_Exercise description_:
Transcribe the material from its first line onward, ending with the line that contains "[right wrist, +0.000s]" and adding nothing beyond it.

[Opening Information shown section]

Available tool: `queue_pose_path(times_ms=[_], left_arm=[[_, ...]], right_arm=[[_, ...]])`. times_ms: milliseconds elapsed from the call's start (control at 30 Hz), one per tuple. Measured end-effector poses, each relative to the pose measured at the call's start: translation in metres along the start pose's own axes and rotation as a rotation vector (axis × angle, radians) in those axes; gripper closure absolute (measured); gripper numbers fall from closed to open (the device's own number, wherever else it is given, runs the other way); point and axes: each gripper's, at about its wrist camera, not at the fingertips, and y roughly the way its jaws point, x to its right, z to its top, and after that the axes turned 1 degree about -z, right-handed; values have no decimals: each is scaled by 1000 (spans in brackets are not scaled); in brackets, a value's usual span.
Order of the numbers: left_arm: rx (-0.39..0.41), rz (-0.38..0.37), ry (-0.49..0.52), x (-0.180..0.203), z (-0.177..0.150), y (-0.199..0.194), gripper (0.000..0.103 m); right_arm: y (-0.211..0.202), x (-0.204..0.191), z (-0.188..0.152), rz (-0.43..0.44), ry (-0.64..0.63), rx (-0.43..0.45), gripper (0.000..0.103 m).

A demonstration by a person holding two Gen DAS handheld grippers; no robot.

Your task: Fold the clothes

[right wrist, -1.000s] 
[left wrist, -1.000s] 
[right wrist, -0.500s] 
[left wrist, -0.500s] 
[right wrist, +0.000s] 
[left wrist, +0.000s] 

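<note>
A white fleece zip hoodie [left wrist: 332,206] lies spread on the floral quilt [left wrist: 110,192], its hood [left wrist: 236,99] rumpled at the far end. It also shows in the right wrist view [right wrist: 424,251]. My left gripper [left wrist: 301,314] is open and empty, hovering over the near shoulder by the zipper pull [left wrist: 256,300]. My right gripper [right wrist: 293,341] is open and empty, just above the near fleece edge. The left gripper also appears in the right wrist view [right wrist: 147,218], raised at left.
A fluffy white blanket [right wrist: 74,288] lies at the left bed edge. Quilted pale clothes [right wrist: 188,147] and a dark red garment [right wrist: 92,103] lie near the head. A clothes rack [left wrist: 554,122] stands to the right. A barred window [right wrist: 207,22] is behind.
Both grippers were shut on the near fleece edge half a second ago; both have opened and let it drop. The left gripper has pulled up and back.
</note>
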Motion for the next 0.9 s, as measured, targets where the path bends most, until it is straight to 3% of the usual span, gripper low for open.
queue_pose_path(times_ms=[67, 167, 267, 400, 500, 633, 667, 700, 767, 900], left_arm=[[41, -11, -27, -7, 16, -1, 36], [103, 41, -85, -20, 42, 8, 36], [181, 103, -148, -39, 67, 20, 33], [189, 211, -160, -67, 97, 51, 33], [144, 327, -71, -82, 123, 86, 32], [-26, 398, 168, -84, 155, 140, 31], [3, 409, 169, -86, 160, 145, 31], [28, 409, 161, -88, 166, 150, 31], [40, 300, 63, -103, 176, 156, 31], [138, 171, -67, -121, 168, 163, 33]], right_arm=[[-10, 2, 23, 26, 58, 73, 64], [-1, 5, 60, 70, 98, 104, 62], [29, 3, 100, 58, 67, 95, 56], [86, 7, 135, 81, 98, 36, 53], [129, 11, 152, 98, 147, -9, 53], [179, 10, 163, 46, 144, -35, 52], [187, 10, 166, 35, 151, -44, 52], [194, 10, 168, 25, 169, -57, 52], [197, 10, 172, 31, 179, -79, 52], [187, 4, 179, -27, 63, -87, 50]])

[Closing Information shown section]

_Response for this exercise_:
Available tool: `queue_pose_path(times_ms=[_], left_arm=[[_, ...]], right_arm=[[_, ...]])`. times_ms: milliseconds elapsed from the call's start (control at 30 Hz), one per tuple. Measured end-effector poses, each relative to the pose measured at the call's start: translation in metres along the start pose's own axes and rotation as a rotation vector (axis × angle, radians) in those axes; gripper closure absolute (measured); gripper numbers fall from closed to open (the device's own number, wherever else it is given, runs the other way); point and axes: each gripper's, at about its wrist camera, not at the fingertips, and y roughly the way its jaws point, x to its right, z to its top, and after that the axes turned 1 degree about -z, right-handed; values have no decimals: each is scaled by 1000 (spans in brackets are not scaled); in brackets, a value's usual span.
Order of the numbers: left_arm: rx (-0.39..0.41), rz (-0.38..0.37), ry (-0.49..0.52), x (-0.180..0.203), z (-0.177..0.150), y (-0.199..0.194), gripper (0.000..0.103 m); right_arm: y (-0.211..0.202), x (-0.204..0.191), z (-0.188..0.152), rz (-0.43..0.44), ry (-0.64..0.63), rx (-0.43..0.45), gripper (0.000..0.103 m).

A demonstration by a person holding two Gen DAS handheld grippers; no robot.

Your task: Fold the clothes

[right wrist, -1.000s] 
[left wrist, -1.000s] 
[right wrist, -0.500s] 
[left wrist, -0.500s] 
[right wrist, +0.000s] 

What this exercise required has been given in full.